Wandering Thoughts archives

2012-07-28

The ecological niches of current open source Unixes

There are a fair number of open source Unixes around and over time I've wound up with some jaundiced perceptions of what their various ecological niches are. Today I feel like writing them up, with the disclaimer that this is not just in my own view but that it is my view of what perceptions of these Unixes are, not necessarily the reality.

Linux
Everyone knows this one. Linux's niche is as the popular and widely used open source Unix, and as a result it's the one that almost everyone makes sure their programs run on and writes software to. On its primary hardware platforms, Linux's hardware support is basically unmatched; if there's a driver for something, Linux was probably the first target. Linux is what you use by default or if you don't want to take any risks.

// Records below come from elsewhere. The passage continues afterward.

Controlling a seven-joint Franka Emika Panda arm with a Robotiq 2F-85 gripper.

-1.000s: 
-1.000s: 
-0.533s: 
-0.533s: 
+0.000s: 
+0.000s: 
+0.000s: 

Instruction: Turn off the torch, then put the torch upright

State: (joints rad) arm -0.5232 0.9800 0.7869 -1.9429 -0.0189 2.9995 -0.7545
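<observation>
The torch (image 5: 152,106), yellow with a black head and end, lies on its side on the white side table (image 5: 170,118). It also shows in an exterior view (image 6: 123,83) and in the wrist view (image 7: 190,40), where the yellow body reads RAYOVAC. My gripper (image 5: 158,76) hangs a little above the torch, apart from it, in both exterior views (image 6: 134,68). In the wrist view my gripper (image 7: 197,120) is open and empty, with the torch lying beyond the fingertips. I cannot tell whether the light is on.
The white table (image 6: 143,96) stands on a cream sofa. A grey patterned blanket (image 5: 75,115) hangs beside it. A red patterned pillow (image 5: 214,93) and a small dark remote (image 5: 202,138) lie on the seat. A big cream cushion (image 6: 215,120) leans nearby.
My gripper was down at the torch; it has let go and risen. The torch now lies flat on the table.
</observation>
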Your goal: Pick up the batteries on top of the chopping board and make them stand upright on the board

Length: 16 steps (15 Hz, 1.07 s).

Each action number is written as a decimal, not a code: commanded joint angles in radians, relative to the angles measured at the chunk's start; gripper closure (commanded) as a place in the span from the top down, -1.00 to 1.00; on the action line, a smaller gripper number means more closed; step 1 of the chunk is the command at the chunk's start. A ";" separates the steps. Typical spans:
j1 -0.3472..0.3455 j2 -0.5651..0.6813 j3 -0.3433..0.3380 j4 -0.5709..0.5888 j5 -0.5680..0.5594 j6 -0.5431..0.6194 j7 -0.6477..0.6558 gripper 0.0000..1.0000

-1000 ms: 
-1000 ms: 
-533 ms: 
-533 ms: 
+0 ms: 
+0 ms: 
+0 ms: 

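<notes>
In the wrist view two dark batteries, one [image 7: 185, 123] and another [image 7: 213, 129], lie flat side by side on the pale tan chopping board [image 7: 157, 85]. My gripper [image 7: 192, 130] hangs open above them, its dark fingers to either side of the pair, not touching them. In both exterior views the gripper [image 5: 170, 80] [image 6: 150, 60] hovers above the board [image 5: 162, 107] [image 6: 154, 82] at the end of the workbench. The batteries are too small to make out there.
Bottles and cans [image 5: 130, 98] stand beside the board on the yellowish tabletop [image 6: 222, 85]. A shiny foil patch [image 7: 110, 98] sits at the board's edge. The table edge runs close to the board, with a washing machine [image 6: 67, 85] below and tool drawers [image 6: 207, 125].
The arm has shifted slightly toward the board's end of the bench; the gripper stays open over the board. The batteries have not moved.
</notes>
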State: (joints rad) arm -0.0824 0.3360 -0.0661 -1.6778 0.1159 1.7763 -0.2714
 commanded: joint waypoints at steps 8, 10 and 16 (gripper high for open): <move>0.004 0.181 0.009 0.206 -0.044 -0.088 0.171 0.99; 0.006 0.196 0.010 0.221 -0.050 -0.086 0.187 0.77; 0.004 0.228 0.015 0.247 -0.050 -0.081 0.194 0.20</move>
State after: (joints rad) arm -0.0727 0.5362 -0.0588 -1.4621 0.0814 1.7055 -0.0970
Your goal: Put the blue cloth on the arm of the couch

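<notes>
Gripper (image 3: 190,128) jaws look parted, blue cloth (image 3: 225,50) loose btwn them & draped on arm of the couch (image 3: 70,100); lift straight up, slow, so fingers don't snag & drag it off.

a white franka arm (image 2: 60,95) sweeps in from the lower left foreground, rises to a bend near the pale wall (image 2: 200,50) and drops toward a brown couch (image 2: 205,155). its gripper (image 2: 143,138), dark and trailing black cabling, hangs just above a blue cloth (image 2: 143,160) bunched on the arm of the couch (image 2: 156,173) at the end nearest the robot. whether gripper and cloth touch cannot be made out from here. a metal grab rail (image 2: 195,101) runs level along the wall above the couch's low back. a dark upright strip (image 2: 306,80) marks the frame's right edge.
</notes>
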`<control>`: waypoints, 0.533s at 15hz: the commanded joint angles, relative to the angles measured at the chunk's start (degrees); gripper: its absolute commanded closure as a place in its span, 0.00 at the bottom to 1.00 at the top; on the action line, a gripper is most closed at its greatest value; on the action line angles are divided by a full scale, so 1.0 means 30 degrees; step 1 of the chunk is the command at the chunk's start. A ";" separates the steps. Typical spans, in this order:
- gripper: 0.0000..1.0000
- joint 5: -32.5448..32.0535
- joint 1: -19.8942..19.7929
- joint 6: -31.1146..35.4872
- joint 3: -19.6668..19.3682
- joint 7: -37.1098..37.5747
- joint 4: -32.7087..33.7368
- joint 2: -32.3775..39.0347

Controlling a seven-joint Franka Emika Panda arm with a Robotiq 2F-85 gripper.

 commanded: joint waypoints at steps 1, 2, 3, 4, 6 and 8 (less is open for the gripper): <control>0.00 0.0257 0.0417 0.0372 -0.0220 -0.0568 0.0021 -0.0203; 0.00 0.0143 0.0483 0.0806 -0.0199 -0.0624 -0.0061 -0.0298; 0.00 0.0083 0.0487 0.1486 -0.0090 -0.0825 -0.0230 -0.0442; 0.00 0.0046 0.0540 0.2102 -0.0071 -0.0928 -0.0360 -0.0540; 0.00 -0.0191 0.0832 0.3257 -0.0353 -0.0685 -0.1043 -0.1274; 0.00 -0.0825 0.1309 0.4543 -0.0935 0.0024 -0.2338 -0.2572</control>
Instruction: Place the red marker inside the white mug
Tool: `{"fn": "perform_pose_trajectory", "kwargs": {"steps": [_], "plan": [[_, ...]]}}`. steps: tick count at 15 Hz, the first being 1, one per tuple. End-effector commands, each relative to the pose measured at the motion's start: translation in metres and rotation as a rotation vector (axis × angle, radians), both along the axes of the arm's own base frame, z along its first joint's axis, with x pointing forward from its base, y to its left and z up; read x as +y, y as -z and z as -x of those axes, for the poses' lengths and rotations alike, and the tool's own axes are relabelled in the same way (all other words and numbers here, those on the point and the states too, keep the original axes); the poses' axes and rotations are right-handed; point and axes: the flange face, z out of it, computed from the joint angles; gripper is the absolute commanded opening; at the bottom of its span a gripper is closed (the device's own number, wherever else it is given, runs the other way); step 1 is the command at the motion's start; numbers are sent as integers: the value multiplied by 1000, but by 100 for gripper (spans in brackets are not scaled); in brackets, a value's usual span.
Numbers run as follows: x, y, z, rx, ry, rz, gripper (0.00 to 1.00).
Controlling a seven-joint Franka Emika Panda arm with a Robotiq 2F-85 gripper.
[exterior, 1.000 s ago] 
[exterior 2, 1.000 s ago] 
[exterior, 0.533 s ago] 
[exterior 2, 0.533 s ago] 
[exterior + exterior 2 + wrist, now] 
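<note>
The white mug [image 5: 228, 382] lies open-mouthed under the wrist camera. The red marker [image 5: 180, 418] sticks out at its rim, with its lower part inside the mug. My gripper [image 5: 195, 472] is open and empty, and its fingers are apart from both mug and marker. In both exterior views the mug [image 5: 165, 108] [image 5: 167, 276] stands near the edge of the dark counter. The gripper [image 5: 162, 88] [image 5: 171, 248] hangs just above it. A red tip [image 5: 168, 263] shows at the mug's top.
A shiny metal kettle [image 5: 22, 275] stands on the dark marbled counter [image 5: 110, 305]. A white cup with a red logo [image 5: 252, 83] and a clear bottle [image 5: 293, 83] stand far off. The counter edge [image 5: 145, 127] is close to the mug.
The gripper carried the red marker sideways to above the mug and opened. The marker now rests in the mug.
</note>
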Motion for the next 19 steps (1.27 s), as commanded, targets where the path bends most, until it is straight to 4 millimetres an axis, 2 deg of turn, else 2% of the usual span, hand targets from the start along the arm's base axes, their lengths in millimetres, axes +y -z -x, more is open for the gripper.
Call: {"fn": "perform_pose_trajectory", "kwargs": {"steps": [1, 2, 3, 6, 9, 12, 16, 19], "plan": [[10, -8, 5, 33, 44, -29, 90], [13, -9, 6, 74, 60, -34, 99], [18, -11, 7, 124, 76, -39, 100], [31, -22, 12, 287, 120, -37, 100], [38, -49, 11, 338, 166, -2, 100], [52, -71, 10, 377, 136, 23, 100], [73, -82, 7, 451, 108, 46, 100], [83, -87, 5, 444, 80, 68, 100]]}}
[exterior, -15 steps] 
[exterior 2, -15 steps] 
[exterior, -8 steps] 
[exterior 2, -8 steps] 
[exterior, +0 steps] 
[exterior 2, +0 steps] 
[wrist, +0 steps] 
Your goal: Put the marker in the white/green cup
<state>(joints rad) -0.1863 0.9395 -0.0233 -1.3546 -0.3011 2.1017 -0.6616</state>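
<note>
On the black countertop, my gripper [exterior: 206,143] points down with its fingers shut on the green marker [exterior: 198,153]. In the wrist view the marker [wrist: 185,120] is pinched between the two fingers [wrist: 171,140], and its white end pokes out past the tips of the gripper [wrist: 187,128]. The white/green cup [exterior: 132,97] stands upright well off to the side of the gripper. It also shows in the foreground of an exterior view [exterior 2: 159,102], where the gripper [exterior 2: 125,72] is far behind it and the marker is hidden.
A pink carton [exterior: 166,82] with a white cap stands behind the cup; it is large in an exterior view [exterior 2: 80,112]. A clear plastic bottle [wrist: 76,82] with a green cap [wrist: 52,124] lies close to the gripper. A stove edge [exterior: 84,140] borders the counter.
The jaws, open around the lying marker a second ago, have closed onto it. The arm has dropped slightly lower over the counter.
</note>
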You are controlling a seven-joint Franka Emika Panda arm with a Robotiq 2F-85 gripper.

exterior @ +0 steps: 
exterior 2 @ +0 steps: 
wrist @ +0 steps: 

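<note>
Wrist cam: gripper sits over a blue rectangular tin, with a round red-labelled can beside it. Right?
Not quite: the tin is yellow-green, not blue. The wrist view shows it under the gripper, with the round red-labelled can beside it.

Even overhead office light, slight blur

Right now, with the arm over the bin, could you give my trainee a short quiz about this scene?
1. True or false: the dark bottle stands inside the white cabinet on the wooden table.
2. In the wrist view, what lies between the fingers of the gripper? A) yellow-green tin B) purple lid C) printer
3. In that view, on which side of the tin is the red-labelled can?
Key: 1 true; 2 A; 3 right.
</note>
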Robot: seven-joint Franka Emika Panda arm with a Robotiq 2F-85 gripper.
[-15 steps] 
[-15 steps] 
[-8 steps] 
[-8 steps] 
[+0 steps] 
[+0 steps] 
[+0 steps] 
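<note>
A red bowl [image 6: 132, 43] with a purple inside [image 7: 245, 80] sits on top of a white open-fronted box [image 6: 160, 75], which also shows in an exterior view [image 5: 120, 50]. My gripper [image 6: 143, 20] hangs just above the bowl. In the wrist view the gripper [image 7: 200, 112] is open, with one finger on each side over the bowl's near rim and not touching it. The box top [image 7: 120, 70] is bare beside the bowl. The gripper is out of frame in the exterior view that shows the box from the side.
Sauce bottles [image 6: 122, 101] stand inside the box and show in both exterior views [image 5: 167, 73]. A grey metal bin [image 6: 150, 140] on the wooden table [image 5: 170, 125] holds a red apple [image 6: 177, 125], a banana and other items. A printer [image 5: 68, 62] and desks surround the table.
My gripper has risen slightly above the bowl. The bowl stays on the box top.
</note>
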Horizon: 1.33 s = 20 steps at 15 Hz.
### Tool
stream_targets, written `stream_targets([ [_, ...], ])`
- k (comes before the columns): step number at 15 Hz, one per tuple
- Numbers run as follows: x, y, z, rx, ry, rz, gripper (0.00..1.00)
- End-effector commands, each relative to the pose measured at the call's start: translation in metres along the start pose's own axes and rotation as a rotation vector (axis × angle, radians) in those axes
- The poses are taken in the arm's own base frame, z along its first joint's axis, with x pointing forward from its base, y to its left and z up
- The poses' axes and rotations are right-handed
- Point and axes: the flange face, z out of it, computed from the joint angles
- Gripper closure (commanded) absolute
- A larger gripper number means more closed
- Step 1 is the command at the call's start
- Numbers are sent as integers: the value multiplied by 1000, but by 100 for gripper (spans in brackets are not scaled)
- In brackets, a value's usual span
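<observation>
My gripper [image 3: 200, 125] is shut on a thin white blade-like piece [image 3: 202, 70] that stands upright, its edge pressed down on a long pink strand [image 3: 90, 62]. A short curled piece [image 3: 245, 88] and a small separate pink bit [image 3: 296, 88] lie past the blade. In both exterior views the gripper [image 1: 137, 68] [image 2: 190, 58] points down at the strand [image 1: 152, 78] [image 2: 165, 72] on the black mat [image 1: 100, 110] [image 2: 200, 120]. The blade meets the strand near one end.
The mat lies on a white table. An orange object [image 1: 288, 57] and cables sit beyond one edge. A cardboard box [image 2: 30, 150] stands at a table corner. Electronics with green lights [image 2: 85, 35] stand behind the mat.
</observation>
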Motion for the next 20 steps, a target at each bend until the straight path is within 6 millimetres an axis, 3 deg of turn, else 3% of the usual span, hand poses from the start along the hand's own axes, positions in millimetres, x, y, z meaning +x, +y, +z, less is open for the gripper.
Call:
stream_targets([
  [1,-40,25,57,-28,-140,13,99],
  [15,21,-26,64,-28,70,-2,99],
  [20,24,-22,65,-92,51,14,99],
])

(For example, notice that mozilla.org provides Firefox builds for Linux but not for other open source Unixes.)

FreeBSD
FreeBSD's niche is being the non-Linux. It's what you run if you want a well done free Unix that is not Linux. It doesn't get the love (and the software) that Linux does, but it's popular enough to mostly keep up in most settings. The developers of open source programs (at least ones that aren't intended to be Linux specific) will probably not laugh at you if you report 'fails to work properly on FreeBSD' bugs to them.

OpenBSD
OpenBSD has determinedly created a niche as the firewall and networking Unix and as what you run if you care much more about (remote) security than anything else. Note that this is not quite the same as 'the secure one'. Because of its focus on security and the accompanying minimalism OpenBSD is generally behind the times in terms of features, software versions, and so on (the abrasive personalities involved don't help either). The developers of most open source programs may just look at you bemusedly if you report 'fails to work properly on OpenBSD' bugs.

NetBSD
To the extent that this has an ecological niche, it's running on CPU architectures and hardware platforms that are too obscure or old for Linux (or anything else). The motto on their website really summarizes it well: "Of course it runs NetBSD". The flipside of this is that NetBSD is not something you run if you have a choice.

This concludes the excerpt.